Work item ▸ Below are the records; print them again exactly and omit the pictures.

Extracted records
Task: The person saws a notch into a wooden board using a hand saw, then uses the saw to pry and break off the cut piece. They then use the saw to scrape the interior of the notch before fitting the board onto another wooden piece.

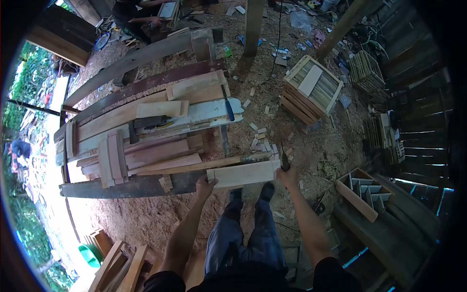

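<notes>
A pale short board (243,175) lies across the right end of a dark bench beam (146,190), close in front of my legs. My left hand (206,187) is closed around its left end, thumb on top. Beside the board's right end, my right hand (288,178) grips the dark handle of a handsaw (285,163). The saw's thin blade is seen nearly edge-on, pointing away from me. Small wood offcuts (261,144) are scattered on the ground just beyond the board.
Stacked planks (160,151) cover the bench, with a blue-handled chisel (229,110) and a dark-headed tool (132,132) on them. Slatted crates (314,80) and a divided wooden box (357,194) stand right. Another person (138,17) works at the far left. A post (253,29) rises beyond.
</notes>
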The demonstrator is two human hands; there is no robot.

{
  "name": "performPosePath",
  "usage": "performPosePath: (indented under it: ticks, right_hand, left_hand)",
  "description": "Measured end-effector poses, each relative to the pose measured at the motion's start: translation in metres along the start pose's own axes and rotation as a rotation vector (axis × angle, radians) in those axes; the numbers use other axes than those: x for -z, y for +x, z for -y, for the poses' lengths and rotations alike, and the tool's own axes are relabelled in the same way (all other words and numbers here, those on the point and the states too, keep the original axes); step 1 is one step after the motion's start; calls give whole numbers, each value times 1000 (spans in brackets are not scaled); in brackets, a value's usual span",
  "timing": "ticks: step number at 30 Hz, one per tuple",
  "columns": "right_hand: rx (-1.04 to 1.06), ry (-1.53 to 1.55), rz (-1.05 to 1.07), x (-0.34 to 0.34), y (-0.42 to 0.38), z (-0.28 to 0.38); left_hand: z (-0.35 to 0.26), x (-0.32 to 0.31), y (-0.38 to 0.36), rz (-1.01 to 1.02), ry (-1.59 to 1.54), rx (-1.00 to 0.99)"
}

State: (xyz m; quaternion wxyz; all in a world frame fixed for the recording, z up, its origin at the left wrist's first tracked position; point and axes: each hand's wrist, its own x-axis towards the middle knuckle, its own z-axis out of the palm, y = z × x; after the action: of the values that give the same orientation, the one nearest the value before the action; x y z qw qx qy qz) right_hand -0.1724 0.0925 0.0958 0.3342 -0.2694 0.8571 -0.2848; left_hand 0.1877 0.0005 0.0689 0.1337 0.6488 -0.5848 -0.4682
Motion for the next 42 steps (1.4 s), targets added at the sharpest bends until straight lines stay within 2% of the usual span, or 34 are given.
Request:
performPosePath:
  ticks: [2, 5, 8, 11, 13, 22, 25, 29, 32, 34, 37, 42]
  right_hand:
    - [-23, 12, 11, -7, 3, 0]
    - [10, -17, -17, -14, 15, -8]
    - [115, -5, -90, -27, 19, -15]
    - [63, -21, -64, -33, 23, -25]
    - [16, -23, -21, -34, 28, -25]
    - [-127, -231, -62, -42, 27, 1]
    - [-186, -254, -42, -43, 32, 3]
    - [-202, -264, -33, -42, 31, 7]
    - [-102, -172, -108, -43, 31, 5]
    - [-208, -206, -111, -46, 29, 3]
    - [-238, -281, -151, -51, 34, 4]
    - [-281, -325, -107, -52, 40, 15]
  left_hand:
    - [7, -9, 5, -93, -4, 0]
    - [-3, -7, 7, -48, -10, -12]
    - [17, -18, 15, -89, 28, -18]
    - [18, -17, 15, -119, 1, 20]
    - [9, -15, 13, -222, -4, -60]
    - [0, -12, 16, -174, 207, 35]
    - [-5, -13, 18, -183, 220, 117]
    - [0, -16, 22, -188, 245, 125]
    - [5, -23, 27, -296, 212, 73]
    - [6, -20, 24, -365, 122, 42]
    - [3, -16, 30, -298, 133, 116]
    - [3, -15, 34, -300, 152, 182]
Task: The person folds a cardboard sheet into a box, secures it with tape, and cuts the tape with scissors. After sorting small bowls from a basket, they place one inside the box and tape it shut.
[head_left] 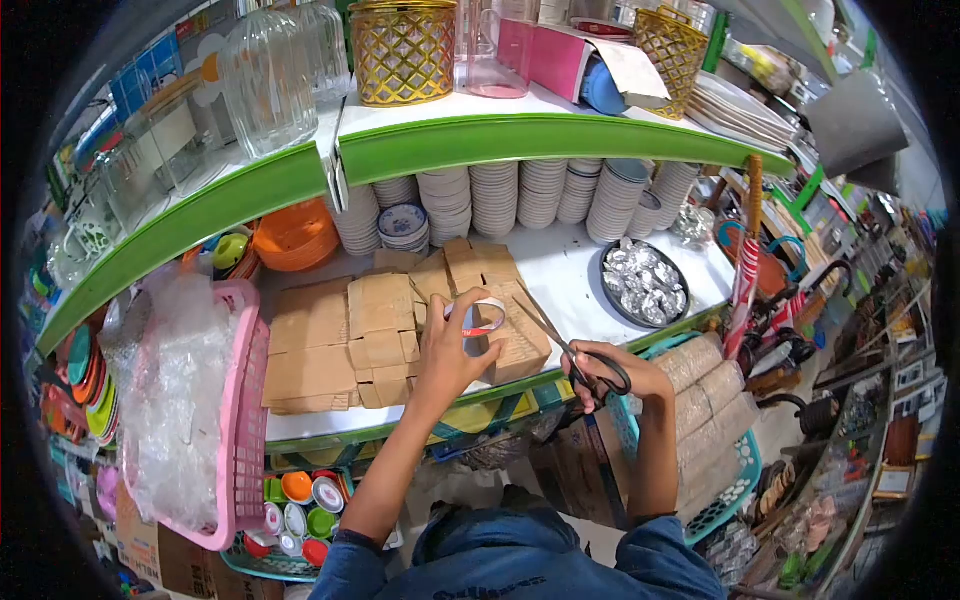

Answer for this exercise ▸
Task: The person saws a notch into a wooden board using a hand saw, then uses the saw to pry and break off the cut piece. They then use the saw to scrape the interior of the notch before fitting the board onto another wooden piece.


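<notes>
A pale short board (243,175) lies across the right end of a dark bench beam (146,190), close in front of my legs. My left hand (206,187) is closed around its left end, thumb on top. Beside the board's right end, my right hand (288,178) grips the dark handle of a handsaw (285,163). The saw's thin blade is seen nearly edge-on, pointing away from me. Small wood offcuts (261,144) are scattered on the ground just beyond the board.
Stacked planks (160,151) cover the bench, with a blue-handled chisel (229,110) and a dark-headed tool (132,132) on them. Slatted crates (314,80) and a divided wooden box (357,194) stand right. Another person (138,17) works at the far left. A post (253,29) rises beyond.
</notes>
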The demonstrator is two human hands; there is no robot.

{
  "name": "performPosePath",
  "usage": "performPosePath: (indented under it: ticks, right_hand, left_hand)",
  "description": "Measured end-effector poses, each relative to the pose measured at the motion's start: translation in metres along the start pose's own axes and rotation as a rotation vector (axis × angle, radians) in those axes; the numbers use other axes than those: x for -z, y for +x, z for -y, for the poses' lengths and rotations alike, and the tool's own axes are relabelled in the same way (all other words and numbers here, those on the point and the states too, keep the original axes); step 1 is one step after the motion's start; calls give whole numbers, each value times 1000 (spans in brackets are not scaled); in brackets, a value's usual span",
  "timing": "ticks: step number at 30 Hz, one per tuple",
  "columns": "right_hand: rx (-1.04 to 1.06), ry (-1.53 to 1.55), rz (-1.05 to 1.07), x (-0.34 to 0.34), y (-0.42 to 0.38), z (-0.28 to 0.38); left_hand: z (-0.35 to 0.26), x (-0.32 to 0.31), y (-0.38 to 0.36), rz (-1.01 to 1.02), ry (-1.59 to 1.54), rx (-1.00 to 0.99)"
}

State: (xyz m; quaternion wxyz; all in a world frame fixed for the recording, z up, its origin at the left wrist's first tracked position; point and axes: each hand's wrist, its own x-axis towards the middle knuckle, its own z-axis out of the palm, y = z × x; after the action: of the values that give the same orientation, the one nearest the value before the action; x y z qw qx qy qz) right_hand -0.1724 0.0925 0.0958 0.3342 -0.2694 0.8571 -0.2848; left_hand 0.1877 0.0005 0.0689 0.1337 0.6488 -0.5848 -0.4682
Motion for the next 42 steps (1.4 s), targets added at the sharpest bends until straight lines stay within 2% of the usual span, or 34 are given.
Request:
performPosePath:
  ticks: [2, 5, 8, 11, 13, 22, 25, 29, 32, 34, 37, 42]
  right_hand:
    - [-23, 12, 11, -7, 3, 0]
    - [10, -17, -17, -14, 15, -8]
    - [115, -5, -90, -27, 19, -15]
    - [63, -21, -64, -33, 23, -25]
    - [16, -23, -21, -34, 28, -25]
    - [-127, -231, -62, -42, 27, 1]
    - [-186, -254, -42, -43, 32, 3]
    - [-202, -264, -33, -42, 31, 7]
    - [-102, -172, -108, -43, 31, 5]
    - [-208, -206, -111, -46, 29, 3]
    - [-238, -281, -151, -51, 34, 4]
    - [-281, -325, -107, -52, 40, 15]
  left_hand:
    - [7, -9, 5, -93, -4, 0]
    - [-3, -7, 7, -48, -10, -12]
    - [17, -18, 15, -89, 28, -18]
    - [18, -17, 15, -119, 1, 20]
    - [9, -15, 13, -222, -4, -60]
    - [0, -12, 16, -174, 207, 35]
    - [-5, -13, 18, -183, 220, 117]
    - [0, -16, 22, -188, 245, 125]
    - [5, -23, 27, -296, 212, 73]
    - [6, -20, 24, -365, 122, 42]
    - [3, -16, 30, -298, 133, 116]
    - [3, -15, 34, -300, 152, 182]
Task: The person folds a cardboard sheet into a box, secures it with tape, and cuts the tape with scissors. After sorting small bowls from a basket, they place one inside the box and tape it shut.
[head_left] 

This answer is complete as written.